From a regulatory perspective, a basic requirement for mobile money to succeed is to create an open and level playing field for diverse providers. However, openness and inclusiveness in the mobile money ecosystem have been interpreted in different ways by regulators in four different benchmark markets – Kenya, India, Bangladesh and Ghana – which we will explore.
A major part of the success of mobile money in Kenya is that the country ’s regulatory environment is truly open to all comers. The Central Bank of Kenya permitted the participation of non-banks, including telecommunication companies (telcos) in the provision of mobile money right from the onset. In fact, a telco, Safaricom kicked off the mobile money phenomenon with the launch of M-Pesa in 2007.
It was not until August 2014 that a formal legal framework to address the operation of mobile money in Kenya, the National Payment Systems Regulations, was introduced. It is clear that regulation followed innovation and consumer adoption while learning and evolving.
India’s regulatory environment permits banks and non-banks, including telcos to offer mobile money services, but the journey to this success has several chapters.
Post-2010, India’s e-commerce sector witnessed rapid growth, which led to an influx of digital financial services businesses. This prompted regulatory intervention by the Reserve Bank of India (RBI), India’s governing bank.
Eventually, RBI’s recognition of the role of mobile money in onboarding the financially excluded, led to the conceptualisation of Payment Banks in February 2015 when the regulator invited applications for licenses.
Today, the Indian mobile money market includes telcos as well as deposit money banks (21 public-sector and 26 private-sector). In 2016, the infamous demonetisation exercise went live and triggered an uptake in the number of mobile money users in the following months.
Since the introduction of mobile money in 2011 till date, Bangladesh has operated a bank-led regulatory model that forbids the direct participation of non-banks (independent companies and telcos); hence, only banks provide mobile money in the region, with other players having to partner with them. In all, Bangladesh has a total of 18 providers (like Safaricom in Kenya, Bangladesh has a dominant mobile money operator, bKash, responsible for over 80 percent of the country’s mobile money transactions).
The situation in Bangladesh is an interesting one to observe. While the regulatory environment has been able to drive mobile money penetration (Bangladesh is a global leader in its number of mobile money accounts), it hasn’t resulted in innovative use.
Ghana presents a textbook case of a regulatory environment that has evolved over time, with positive results.
Initially, only banks and deposit-taking financial institutions were permitted to lead mobile money operations while telcos acted as agents and provided infrastructure. This was a problematic arrangement for the telcos as the business case was not strong enough for them. Eventually, the banks managed the mobile money service and also owned the agent networks and customers.

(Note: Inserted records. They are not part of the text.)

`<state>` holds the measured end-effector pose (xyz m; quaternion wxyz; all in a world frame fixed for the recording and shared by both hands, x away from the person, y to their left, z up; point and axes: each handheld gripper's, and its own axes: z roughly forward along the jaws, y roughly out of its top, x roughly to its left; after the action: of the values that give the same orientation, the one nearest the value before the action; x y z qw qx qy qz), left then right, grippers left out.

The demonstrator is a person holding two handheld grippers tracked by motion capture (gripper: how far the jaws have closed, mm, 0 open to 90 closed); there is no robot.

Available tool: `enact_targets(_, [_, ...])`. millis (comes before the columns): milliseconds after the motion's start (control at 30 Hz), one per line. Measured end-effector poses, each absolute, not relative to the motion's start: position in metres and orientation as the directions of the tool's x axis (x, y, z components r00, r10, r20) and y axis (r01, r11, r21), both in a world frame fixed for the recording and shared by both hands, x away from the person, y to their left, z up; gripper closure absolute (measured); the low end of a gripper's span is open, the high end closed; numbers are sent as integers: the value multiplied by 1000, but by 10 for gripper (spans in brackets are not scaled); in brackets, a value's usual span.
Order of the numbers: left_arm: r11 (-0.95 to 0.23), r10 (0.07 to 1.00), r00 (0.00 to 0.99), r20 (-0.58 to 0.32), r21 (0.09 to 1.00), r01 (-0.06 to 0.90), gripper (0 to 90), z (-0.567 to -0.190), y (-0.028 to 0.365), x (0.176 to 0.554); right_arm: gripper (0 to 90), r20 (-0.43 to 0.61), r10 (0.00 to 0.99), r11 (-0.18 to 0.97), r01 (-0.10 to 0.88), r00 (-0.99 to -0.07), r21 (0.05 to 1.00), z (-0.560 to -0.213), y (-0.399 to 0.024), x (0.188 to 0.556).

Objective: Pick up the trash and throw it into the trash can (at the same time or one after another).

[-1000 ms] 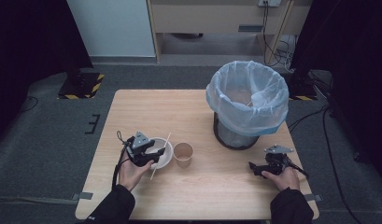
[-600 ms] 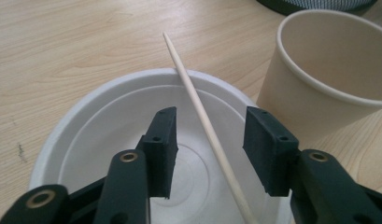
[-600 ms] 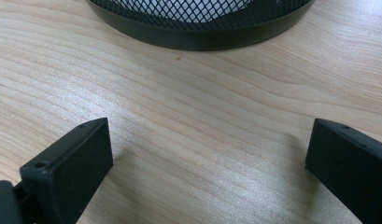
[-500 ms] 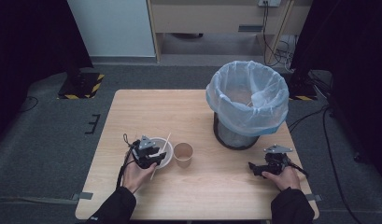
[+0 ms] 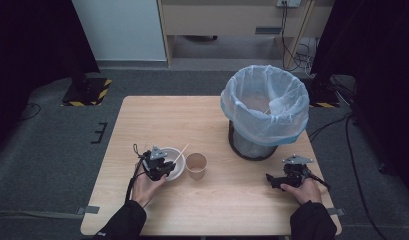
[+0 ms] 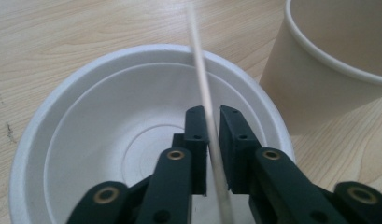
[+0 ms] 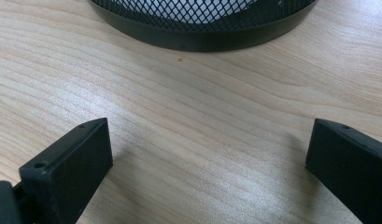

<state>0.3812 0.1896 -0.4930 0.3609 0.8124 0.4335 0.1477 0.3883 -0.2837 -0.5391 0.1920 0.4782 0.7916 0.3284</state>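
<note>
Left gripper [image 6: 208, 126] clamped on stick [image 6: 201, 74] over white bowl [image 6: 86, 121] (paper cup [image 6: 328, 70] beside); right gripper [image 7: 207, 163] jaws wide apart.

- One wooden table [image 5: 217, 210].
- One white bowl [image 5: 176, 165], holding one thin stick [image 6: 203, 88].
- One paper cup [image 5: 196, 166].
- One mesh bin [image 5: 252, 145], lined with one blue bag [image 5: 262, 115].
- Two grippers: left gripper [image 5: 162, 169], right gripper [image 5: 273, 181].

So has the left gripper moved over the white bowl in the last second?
Yes. The left gripper has edged right toward the brown paper cup, now closing on the thin wooden stick over the white bowl.
</note>
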Motion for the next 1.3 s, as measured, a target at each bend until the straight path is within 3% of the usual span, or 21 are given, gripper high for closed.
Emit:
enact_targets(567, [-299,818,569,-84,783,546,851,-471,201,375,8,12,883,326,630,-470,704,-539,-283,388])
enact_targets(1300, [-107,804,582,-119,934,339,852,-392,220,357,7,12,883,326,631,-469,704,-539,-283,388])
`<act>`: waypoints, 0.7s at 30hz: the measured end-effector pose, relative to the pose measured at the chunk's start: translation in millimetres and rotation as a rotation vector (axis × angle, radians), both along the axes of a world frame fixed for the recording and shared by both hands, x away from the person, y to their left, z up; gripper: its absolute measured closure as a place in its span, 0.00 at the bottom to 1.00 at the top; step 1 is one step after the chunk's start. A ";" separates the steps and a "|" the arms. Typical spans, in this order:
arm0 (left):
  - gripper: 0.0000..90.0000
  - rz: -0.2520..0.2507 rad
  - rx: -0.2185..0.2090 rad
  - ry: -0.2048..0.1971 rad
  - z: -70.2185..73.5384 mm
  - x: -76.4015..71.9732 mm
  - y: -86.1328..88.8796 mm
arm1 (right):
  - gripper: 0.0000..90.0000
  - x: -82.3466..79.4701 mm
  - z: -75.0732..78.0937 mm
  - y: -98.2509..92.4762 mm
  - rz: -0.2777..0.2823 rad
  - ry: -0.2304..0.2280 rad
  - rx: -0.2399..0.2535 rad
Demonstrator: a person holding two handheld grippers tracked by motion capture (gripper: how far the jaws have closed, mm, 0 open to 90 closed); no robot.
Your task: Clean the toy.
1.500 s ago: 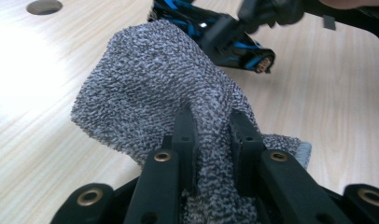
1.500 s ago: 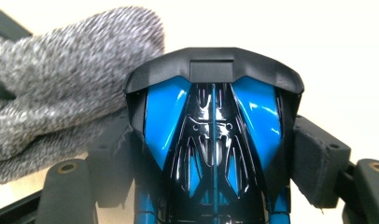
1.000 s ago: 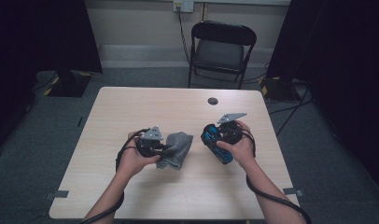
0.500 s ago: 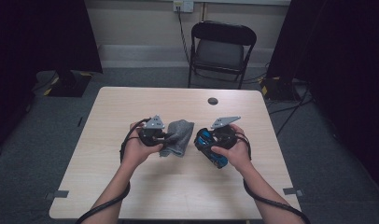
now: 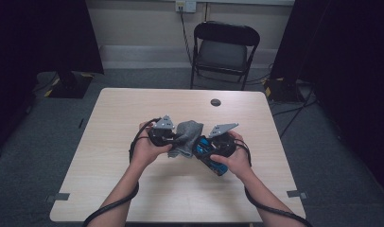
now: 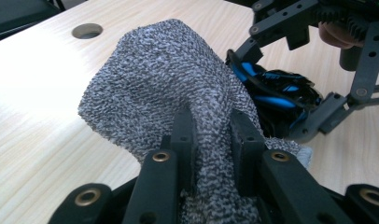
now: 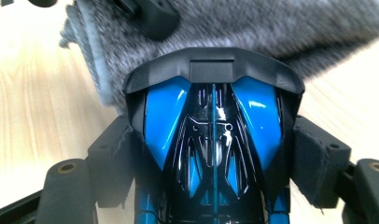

This stalemate continued until 2015 when the Bank of Ghana (BoG) changed the regulatory framework guiding the delivery of mobile money. The new guidelines explicitly stipulate that non-bank entities can be licensed as dedicated mobile money providers, including telcos.
This modification to the regulatory environment produced positive results.
In our journey across these four mobile money markets, you will notice several key trends:
1. Timing: Where innovation precedes regulation, it is easier for the innovation to evolve and achieve sustainable equilibrium as can be observed in the Kenya situation. Where regulators desire to replicate Kenya’s success with mobile money, they must take this into consideration by compensating with relaxed policies and avoiding policing providers to death.
2. Regulatory model: Mobile money usually struggles in markets where mobile network operators are prohibited from participating. In such markets, to see any measure of significant traction, a considerable amount of resources has to be invested in a dominant player.
In Nigeria, the Central Bank has created a “window” for telcos to participate in the mobile money market, which is a critical first step; but this is still just a first step. With the 2020 deadline fast approaching, there is more to be done.